To store state on the local filesystem, set the state_backend.uri setting to file://<absolute path to the directory where you wish to store state>.

For example, to store state directly on the local filesystem at the path ${MELTANO_SYS_DIR_ROOT}/state, run:

meltano config meltano set 'state_backend.uri file:///${MELTANO_SYS_DIR_ROOT}/state'

Note the single quotes which prevent the early expansion of the environment variable.

Meltano will now store the state for a given state_id at the path file:///${MELTANO_SYS_DIR_ROOT}/state/<state_id>/state.json.

The local filesystem state backend will utilize the locking strategy described below.

Azure Blob Storage #

To store state remotely in Azure Blob Storage, set the state_backend.uri setting to azure://<your container_name>/<prefix for state JSON blobs>.

To authenticate to Azure, Meltano will also need a connection string. You can provide this via the state_backend.azure.connection_string setting. If no state_backend.azure.connection_string setting is configured, Meltano will use the value of the AZURE_STORAGE_CONNECTION_STRING environment variable. If the connection string is not provided via either of these methods, Meltano will not be able to authenticate to Azure and any state operations will fail.

AWS S3 #

To store state remotely in S3, set the state_backend.uri setting to s3://<your bucket name>/<prefix for state JSON blobs>.
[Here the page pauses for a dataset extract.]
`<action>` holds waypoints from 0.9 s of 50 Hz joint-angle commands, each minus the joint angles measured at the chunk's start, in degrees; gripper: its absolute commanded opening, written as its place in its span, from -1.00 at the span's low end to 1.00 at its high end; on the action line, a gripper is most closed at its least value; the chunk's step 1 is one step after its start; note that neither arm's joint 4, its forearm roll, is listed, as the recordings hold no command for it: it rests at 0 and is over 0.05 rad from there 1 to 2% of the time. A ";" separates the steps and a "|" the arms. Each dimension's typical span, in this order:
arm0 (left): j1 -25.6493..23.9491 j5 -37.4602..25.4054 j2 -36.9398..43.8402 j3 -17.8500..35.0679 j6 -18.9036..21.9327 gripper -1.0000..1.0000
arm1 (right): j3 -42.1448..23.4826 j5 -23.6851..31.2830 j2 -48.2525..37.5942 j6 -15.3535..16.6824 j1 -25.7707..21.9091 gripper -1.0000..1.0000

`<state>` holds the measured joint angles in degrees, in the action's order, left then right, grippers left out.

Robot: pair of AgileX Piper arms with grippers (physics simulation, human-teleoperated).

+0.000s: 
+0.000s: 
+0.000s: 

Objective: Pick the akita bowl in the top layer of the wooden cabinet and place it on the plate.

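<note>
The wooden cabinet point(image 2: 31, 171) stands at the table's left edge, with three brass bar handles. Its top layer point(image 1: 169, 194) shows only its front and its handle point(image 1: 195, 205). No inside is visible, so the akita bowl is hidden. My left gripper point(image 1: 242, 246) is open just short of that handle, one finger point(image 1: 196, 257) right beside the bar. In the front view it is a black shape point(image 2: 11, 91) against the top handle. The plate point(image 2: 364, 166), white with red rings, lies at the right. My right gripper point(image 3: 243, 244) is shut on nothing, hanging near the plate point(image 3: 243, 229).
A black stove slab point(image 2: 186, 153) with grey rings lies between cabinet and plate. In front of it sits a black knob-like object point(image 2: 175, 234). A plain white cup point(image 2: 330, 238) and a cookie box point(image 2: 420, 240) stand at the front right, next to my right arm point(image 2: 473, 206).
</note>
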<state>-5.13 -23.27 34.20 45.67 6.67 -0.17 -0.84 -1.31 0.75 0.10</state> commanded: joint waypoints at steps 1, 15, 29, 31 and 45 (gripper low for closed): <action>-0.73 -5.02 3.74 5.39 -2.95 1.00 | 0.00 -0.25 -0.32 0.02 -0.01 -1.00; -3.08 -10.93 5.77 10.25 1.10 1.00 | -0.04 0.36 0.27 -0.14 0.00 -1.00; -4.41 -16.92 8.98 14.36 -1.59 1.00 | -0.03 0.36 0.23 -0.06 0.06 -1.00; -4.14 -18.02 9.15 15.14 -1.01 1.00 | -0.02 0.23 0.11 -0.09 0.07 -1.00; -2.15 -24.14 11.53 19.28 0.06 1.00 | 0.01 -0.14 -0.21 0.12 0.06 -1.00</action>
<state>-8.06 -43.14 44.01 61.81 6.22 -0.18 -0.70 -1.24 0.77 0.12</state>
To authenticate to AWS, you can provide an AWS access key ID and AWS secret access key via either of the following methods:

  • Configure the state_backend.s3.aws_access_key_id and state_backend.s3.aws_secret_access_key settings.
  • Pass the access key ID and secret access key directly in the state_backend.uri by setting it to s3://<aws_access_key_id>:<aws_secret_access_key>@<your bucket name>/<prefix for state JSON blobs>.

If credentials are not provided via either of these methods, Meltano will use the values set in the AWS_ACCESS_KEY_ID and AWS_SECRET_ACCESS_KEY environment variables. If these environment variables are not set, it will use the credentials stored in the environment’s AWS credentials file.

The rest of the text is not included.